An Inconvenient Lecture: Military Academy Professor Discusses Climate Change

Climatologist Adam Kalkstein shared his simple deductions from the latest scientific data: the earth is warming with devastating effects on the environment, and only intervention on a global scale can prevent further damage.

Kalkstein, a professor of geology and environmental engineering at the United States Military Academy, spoke Wednesday, April 6, to a crowded room of science students in the Coykendall Science Building auditorium. The climatologist kicked off his lecture with a mission statement: his aim was to use scientific data to understand the reality of climate change.

“I want to get rid of the politics and look at the science,” Kalkstein said with a grin.

To verify the existence of climate change, Kalkstein pointed to data from a 2006 Land-Ocean Anomaly Chart, which indicated that the earth is warming on average.
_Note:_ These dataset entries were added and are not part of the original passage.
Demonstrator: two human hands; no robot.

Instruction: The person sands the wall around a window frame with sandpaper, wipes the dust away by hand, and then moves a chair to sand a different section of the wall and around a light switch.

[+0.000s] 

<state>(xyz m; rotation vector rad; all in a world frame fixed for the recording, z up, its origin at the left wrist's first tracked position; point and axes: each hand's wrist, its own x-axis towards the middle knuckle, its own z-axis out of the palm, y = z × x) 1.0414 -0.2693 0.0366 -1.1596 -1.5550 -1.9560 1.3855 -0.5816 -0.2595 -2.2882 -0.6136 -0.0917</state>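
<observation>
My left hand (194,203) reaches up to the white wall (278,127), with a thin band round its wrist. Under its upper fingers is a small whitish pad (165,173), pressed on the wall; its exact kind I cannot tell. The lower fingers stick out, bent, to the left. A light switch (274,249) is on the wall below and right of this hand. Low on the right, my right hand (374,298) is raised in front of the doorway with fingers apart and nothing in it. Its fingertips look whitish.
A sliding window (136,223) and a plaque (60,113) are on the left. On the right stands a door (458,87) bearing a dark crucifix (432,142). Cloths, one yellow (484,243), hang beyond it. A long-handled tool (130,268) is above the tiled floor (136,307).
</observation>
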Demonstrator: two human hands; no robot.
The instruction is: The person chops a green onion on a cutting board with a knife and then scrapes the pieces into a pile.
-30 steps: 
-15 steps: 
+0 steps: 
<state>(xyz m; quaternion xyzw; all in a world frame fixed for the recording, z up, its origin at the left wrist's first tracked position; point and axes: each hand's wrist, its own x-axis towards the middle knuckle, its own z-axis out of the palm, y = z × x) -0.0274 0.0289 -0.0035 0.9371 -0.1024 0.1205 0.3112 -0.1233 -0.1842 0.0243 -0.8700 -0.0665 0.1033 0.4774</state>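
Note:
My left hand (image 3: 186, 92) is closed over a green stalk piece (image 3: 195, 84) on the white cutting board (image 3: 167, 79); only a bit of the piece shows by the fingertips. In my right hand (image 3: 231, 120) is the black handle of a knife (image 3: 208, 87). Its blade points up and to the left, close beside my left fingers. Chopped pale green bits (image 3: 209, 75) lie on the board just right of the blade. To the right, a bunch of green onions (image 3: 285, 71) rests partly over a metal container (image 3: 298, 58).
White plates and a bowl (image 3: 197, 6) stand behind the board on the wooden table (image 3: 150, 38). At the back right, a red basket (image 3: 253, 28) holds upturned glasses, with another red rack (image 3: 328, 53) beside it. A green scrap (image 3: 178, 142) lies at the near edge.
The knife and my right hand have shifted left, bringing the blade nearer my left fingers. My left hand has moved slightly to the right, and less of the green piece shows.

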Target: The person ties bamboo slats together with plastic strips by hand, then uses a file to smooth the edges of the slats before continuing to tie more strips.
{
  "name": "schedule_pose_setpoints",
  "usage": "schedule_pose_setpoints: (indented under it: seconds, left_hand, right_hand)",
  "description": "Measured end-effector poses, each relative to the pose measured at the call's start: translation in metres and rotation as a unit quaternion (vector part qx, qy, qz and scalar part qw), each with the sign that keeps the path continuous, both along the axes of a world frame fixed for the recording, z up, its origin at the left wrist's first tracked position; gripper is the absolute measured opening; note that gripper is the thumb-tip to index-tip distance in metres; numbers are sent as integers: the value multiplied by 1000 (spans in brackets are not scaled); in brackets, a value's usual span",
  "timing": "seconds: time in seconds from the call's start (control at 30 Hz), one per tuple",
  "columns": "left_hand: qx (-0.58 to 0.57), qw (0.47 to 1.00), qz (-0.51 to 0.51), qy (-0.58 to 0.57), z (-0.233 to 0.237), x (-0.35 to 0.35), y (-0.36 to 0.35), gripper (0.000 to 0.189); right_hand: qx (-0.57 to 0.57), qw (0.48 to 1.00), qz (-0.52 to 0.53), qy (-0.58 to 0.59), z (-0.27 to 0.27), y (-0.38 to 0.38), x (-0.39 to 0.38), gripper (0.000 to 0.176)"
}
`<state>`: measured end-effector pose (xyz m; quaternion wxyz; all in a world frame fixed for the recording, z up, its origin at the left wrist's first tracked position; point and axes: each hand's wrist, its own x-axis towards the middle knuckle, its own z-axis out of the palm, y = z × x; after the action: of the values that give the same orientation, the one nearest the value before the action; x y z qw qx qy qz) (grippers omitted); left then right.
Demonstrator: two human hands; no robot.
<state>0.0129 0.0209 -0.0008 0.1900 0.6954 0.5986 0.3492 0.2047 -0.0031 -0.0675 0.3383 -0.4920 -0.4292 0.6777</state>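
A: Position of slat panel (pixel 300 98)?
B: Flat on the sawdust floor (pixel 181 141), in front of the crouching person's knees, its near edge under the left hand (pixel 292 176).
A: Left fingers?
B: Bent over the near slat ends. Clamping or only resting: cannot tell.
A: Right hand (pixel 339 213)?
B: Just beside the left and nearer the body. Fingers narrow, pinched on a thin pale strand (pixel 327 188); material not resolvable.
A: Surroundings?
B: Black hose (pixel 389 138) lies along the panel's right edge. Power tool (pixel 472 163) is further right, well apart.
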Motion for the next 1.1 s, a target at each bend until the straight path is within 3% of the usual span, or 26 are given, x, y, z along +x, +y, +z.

According to Kalkstein, most reputable scientists agree with this conclusion. The real question lies in how much the planet is warming, how quickly the phenomenon is happening and what the cause of these changes is, he said.

Kalkstein then tackled a more controversial aspect of this hot topic: is climate change a natural phenomenon, or is human interaction with the environment the primary cause of global warming? The climatologist gave a brief primer on the greenhouse effect, an environmental process many scientists attribute to the rise in recorded temperatures on earth. According to Kalkstein, the greenhouse effect happens regardless of human behavior. However, increases in carbon dioxide emissions from human activity have exacerbated the effects of the greenhouse effect.

Kalkstein cited the Intergovernmental Panel on Climate Change (IPCC), an internationally-recognized organization of climatologists, who claimed in a recent report that human responsibility for climate change is 90-95 percent likely. The climatologist noted that no conclusion can truly be 100 percent accurate considering the infinite amount of factors at play.

“There is no ‘smoking gun’ in this situation,” Kalkstein said.

The climatologist used data from around the globe to evaluate the effects of climate change on the earth’s land, weather and oceans. Kalkstein presented data that indicated climate change has not affected the frequency of hurricanes and tornadoes, contrary to popular opinion. However, it may contribute to their recent uptick in intensity, he said. The climatologist proved that flooding and droughts are on the rise around the globe, with temperatures becoming more extreme and more erratic on average. Climate change also means bad news for the floating ice of the world, Kalkstein said: temperature increases have caused much of the floating ice in the arctic to melt, contributing to habitat loss for species like polar bears and rises in global sea level.

But what can we do about these negative effects on the environment? According to Kalkstein, our individual impacts won’t do much good. Change has to happen on an international level, he said, with support from countries like China and India, which use more fossil fuels than any other countries on the planet. The climatologist urged students to push for policy changes that support the development of renewable energy sources and encourage international cooperation in solving global climate crisis.